QGen: Quantum Generative Models
This project explores the exciting potential of quantum computing to solve complex problems more efficiently than traditional computers.
Start
2025-01-01
Planned completion
2025-12-31
Main financing
Research group
Project manager at MDU
Our project explores the exciting potential of quantum computing to solve complex problems more efficiently than traditional computers. We focus on generative models, which are used in various real-world applications like designing new drugs and improving decision-making in industries. There are different types of generative models, each with its own strengths and weaknesses. In our research, we aim to improve generative models by using concepts from mathematics to organize how they learn. This approach allows us to make better sense of the data they work with. We plan to test our ideas using advanced computer simulations that mimic quantum computing, comparing their performance with traditional methods.

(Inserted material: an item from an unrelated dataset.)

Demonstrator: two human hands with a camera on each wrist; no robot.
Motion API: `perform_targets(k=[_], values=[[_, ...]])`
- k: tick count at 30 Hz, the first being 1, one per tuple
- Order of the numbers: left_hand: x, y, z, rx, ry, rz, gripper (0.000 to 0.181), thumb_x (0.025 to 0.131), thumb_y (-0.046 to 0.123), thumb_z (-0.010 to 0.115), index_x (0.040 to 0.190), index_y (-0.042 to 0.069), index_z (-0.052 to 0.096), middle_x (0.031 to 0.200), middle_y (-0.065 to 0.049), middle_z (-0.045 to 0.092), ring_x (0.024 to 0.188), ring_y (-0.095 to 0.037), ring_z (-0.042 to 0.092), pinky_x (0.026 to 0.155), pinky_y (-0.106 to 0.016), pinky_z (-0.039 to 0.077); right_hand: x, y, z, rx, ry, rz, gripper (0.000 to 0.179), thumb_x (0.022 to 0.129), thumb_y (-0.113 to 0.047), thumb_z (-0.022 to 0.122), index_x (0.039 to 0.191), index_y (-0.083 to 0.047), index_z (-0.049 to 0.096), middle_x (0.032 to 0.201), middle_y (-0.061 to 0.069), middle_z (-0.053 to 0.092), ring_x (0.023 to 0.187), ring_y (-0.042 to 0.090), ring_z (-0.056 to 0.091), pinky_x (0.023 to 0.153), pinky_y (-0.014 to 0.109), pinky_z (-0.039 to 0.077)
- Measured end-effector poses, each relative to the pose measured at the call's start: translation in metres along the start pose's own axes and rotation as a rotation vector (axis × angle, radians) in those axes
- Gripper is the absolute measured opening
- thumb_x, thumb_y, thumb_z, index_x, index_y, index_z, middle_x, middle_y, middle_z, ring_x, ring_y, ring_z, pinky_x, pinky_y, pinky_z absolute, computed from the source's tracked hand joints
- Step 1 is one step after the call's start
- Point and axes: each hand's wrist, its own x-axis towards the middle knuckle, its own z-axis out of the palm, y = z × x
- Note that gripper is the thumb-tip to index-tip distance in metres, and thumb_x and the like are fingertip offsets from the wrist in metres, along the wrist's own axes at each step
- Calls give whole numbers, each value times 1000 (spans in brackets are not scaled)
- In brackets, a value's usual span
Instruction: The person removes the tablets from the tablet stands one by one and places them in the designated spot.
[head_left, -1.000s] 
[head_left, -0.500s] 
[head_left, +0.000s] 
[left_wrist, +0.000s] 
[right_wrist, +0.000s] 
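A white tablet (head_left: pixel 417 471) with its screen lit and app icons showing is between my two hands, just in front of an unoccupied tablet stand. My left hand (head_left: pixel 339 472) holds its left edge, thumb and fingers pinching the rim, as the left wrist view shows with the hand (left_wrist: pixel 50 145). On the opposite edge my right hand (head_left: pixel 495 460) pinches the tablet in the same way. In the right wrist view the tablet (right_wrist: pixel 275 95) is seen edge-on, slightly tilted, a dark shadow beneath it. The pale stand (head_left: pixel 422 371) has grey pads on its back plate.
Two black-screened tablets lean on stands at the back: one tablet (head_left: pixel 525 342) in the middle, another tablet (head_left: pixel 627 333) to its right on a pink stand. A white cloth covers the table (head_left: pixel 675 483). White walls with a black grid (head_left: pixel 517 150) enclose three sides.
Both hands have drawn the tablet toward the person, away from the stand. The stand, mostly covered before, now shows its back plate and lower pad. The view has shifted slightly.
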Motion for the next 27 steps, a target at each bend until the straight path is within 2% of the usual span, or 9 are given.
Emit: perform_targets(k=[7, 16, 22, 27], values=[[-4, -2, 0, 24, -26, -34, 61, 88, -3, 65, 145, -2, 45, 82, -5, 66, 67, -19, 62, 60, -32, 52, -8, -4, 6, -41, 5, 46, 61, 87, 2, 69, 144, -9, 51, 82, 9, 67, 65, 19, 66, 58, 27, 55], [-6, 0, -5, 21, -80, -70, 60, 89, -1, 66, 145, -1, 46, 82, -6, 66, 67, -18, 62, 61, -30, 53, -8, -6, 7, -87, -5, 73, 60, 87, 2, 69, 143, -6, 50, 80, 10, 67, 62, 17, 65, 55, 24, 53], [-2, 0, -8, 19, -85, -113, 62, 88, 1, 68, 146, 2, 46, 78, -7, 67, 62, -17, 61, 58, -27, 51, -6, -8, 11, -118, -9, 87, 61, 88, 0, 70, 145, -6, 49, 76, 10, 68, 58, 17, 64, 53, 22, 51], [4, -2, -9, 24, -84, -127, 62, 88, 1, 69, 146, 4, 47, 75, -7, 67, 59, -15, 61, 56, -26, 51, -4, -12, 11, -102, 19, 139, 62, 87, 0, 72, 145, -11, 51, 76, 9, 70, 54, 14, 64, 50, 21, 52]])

This will help us understand whether a mix of quantum and classical computing can lead to better solutions for complex challenges.
Project objectives
- Enhance Generative Models: Improve the ability of generative models to create useful new data, which can lead to breakthroughs in fields like drug design and decision-making in industries.
- Leverage Quantum Computing: Utilize the power of quantum computing to make these models more efficient and effective compared to traditional computing methods.
- Conduct Comparative Research: Test and compare the performance of quantum-based generative models with classical approaches using advanced computer simulations to identify the best solutions for complex challenges.